E. g, for the hydrophobicity selleck bio attribute, class 1 comprises polar amino acids, class 2 neutral amino acids, and class 3 hydrophobic amino acids. The composition descriptors then represent the overall percentage of each class in the sequence. Since there are seven attributes and three classes, 7 3 21 composition descriptions can be computed. The transition descriptors represent frequencies with which an attribute changes class along the sequence, e. g, a class 1 amino acid is fol lowed by a class 2 amino acid or vice versa. Since there are three Inhibitors,Modulators,Libraries possible transitions between classes, 7 3 21 transition descriptors can be computed. The distribution descriptors represent the distribution of each attribute in the sequence.

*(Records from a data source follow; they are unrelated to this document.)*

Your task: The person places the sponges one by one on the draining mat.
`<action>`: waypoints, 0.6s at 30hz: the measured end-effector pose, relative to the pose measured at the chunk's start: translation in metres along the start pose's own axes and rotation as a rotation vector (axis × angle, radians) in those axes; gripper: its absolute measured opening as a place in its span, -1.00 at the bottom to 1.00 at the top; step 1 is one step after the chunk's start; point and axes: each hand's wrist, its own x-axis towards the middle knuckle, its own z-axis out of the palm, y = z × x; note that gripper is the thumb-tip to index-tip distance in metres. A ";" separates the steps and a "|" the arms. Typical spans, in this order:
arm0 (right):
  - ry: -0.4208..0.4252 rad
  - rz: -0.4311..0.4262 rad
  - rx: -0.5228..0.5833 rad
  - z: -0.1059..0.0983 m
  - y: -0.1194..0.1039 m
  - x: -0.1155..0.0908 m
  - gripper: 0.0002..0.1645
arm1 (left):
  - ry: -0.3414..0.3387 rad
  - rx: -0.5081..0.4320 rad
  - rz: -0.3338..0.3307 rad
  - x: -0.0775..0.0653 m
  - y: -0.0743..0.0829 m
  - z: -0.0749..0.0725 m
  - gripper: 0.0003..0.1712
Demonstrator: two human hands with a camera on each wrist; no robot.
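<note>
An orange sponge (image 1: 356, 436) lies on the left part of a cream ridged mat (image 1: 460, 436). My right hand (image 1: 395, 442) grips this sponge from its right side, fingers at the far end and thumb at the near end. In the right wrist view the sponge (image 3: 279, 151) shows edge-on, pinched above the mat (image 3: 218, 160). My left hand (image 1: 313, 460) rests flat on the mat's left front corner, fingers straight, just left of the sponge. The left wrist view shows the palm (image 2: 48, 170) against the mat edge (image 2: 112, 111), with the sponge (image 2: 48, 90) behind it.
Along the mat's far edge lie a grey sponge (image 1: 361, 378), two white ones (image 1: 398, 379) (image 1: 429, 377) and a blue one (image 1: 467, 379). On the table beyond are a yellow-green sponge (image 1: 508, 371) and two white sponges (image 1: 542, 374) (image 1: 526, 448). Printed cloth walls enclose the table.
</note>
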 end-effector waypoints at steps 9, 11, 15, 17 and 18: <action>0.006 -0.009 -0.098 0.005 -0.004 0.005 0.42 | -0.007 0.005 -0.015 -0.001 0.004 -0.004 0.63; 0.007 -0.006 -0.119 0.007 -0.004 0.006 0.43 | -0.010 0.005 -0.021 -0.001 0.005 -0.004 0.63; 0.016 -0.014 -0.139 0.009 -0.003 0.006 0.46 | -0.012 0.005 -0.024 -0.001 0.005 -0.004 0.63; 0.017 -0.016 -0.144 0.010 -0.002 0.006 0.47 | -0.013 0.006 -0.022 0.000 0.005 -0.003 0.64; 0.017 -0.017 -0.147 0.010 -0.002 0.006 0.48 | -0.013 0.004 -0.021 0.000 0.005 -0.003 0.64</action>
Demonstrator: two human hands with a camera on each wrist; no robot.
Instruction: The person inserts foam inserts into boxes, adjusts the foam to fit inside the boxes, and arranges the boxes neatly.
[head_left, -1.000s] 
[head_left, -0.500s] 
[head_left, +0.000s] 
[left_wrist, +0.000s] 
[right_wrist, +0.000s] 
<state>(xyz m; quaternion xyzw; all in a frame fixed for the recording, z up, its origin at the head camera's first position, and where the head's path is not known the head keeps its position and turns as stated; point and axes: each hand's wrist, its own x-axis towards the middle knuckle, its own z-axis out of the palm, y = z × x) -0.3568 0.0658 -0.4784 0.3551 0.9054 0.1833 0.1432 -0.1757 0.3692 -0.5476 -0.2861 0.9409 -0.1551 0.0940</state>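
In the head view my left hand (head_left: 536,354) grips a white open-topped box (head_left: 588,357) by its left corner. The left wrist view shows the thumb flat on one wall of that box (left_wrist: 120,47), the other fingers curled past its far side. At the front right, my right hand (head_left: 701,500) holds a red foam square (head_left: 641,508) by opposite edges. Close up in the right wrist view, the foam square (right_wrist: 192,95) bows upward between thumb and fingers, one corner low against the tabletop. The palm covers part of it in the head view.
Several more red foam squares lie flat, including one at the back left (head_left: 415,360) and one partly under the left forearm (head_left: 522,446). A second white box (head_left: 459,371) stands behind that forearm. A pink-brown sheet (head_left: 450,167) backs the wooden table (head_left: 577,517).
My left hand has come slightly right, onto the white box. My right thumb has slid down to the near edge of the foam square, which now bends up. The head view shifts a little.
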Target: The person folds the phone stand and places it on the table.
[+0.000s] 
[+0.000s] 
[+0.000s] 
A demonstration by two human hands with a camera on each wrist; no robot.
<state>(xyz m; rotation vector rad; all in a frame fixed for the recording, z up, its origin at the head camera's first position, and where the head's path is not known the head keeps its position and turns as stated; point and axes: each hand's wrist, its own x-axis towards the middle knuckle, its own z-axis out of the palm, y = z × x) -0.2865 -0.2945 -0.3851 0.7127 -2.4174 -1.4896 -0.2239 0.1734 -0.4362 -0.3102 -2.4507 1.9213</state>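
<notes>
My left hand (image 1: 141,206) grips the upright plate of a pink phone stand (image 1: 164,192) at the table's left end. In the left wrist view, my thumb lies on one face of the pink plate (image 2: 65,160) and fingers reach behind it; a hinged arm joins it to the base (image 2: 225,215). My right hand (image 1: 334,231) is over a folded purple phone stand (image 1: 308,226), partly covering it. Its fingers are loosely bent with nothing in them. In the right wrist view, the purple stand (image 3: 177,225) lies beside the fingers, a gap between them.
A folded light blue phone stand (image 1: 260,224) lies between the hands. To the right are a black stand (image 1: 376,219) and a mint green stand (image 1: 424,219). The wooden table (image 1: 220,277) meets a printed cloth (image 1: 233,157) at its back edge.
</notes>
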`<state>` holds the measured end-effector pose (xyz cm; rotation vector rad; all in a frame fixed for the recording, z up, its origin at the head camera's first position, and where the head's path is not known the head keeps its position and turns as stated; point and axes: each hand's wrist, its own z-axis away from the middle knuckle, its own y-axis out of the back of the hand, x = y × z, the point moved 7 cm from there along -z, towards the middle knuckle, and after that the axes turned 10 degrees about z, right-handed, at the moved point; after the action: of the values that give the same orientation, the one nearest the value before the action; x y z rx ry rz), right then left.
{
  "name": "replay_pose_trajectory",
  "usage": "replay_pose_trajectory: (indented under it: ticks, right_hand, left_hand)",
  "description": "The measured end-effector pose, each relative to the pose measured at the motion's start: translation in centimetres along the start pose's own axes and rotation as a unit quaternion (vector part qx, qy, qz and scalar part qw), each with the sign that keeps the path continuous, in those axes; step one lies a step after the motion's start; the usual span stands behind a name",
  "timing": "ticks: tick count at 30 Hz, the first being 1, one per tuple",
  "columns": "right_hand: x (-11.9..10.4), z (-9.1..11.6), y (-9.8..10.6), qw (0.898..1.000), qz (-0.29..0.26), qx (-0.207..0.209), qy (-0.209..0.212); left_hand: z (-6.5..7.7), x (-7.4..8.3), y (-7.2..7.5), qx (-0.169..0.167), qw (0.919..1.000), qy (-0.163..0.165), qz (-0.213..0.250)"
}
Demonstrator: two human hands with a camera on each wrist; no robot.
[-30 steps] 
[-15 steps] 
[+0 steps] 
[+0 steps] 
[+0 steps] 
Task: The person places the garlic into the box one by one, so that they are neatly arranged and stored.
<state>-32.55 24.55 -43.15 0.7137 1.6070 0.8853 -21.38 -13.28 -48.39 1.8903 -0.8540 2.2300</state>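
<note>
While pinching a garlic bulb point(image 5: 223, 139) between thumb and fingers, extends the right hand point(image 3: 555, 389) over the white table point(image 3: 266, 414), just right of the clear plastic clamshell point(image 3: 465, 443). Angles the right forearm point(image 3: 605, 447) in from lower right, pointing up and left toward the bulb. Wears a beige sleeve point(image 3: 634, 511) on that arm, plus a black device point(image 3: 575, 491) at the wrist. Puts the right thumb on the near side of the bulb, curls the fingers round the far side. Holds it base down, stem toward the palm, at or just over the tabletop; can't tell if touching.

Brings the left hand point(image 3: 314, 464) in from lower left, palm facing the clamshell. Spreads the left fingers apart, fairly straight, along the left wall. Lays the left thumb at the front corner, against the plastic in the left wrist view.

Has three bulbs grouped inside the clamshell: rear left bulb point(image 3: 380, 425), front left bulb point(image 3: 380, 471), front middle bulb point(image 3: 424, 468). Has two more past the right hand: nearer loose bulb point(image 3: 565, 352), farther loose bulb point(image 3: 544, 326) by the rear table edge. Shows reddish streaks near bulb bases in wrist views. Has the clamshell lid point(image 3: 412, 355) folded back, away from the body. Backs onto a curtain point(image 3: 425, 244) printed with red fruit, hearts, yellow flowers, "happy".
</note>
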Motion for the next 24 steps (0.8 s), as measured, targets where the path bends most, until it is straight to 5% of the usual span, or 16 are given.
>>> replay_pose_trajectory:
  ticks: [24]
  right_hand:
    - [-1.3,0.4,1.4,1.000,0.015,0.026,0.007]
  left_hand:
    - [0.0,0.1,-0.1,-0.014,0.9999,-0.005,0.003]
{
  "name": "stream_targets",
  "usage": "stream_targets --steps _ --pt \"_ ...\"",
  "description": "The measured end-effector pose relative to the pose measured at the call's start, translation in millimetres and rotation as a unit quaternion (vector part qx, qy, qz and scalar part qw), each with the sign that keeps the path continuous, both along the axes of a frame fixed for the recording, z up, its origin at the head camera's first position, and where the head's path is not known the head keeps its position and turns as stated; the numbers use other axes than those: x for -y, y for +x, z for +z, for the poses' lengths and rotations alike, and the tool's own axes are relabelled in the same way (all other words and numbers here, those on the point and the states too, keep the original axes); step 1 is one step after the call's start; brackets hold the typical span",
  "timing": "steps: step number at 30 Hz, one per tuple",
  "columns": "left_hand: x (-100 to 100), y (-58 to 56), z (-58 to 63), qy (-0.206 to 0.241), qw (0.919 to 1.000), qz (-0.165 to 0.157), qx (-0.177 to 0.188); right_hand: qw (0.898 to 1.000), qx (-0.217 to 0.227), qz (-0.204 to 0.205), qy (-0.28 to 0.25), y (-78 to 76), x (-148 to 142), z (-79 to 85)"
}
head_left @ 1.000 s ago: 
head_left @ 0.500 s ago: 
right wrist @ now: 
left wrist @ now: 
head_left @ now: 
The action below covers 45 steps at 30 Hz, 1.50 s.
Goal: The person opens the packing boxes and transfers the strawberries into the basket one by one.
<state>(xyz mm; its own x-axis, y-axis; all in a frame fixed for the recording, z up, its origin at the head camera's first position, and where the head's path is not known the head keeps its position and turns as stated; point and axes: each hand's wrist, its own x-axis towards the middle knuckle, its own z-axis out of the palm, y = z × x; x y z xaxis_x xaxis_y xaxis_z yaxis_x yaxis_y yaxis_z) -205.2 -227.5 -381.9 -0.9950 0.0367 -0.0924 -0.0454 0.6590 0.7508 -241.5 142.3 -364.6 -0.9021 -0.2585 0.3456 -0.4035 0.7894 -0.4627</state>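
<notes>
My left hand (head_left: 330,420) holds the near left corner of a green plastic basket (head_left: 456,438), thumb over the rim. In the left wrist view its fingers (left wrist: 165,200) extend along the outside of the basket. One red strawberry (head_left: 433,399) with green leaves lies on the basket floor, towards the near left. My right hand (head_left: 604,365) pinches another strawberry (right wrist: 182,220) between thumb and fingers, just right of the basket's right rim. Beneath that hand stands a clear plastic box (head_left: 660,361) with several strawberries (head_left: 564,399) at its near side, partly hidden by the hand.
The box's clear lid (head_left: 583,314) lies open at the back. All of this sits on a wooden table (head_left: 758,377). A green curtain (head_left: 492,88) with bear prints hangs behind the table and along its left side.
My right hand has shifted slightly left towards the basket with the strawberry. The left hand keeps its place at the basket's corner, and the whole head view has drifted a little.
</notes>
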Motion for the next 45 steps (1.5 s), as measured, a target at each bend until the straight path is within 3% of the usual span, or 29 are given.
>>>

For each attribute and for each class, five distribution descriptors are computed based on the fol lowing criteria location of the first residue, Inhibitors,Modulators,Libraries 25% residues, 50% residues, 75% residues and 100% residues with a given property. For instance, if the total length of a sequence is N amino acids, and all polar amino acids are among the first i residues of the sequence, then the distribution descriptor for 100% residues of the given class would be calculated as i N. Thus, the total number of distribution descriptors is 5 7 3 121. CTD descriptors were computed by using PROFEAT web server. Sequence order and pseudo amino acid descriptors The sequence order and pseudo amino acid descriptors were proposed by Chou and are used most suc cessfully to predict protein subcellular location. We here used the PROFEAT web server to calculate 60 sequence order coupling numbers, 100 quasi sequence order descriptors, and 50 pseudo amino acid descriptors.
The sequence order coupling numbers are derived from the physico chemical distance matrix between pairs of amino acids. The coupling number of rank d is defined as the sum of squared physico chemical distances between all amino acids Inhibitors,Modulators,Libraries being located d residues from each Inhibitors,Modulators,Libraries other. This is mathematically described by the equation Amino acid and dipeptide composition Amino acid composition descriptors represent the frac tions for each of the twenty natural amino acids in a pro tein sequence, while dipeptide composition descriptors represent the fractions of 20 20 400 possible dipep tides in the sequence. Despite its simplicity the method has been applied successfully, e.
g, for classifica tion of G protein coupled receptors, nuclear receptors, predictions of protein fold and predicting the subcellular localization of proteins. Amino where Inhibitors,Modulators,Libraries di,i d is the physicochemical distance between the two amino acids at position i and i d, and N is the total length of the sequence. PROFEAT allows computing these descriptors starting from rank d 1 up to d 30 and using sellckchem two different distance matrices. Quasi sequence order descriptors are thereafter com puted from coupling numbers and from protein amino acid composition.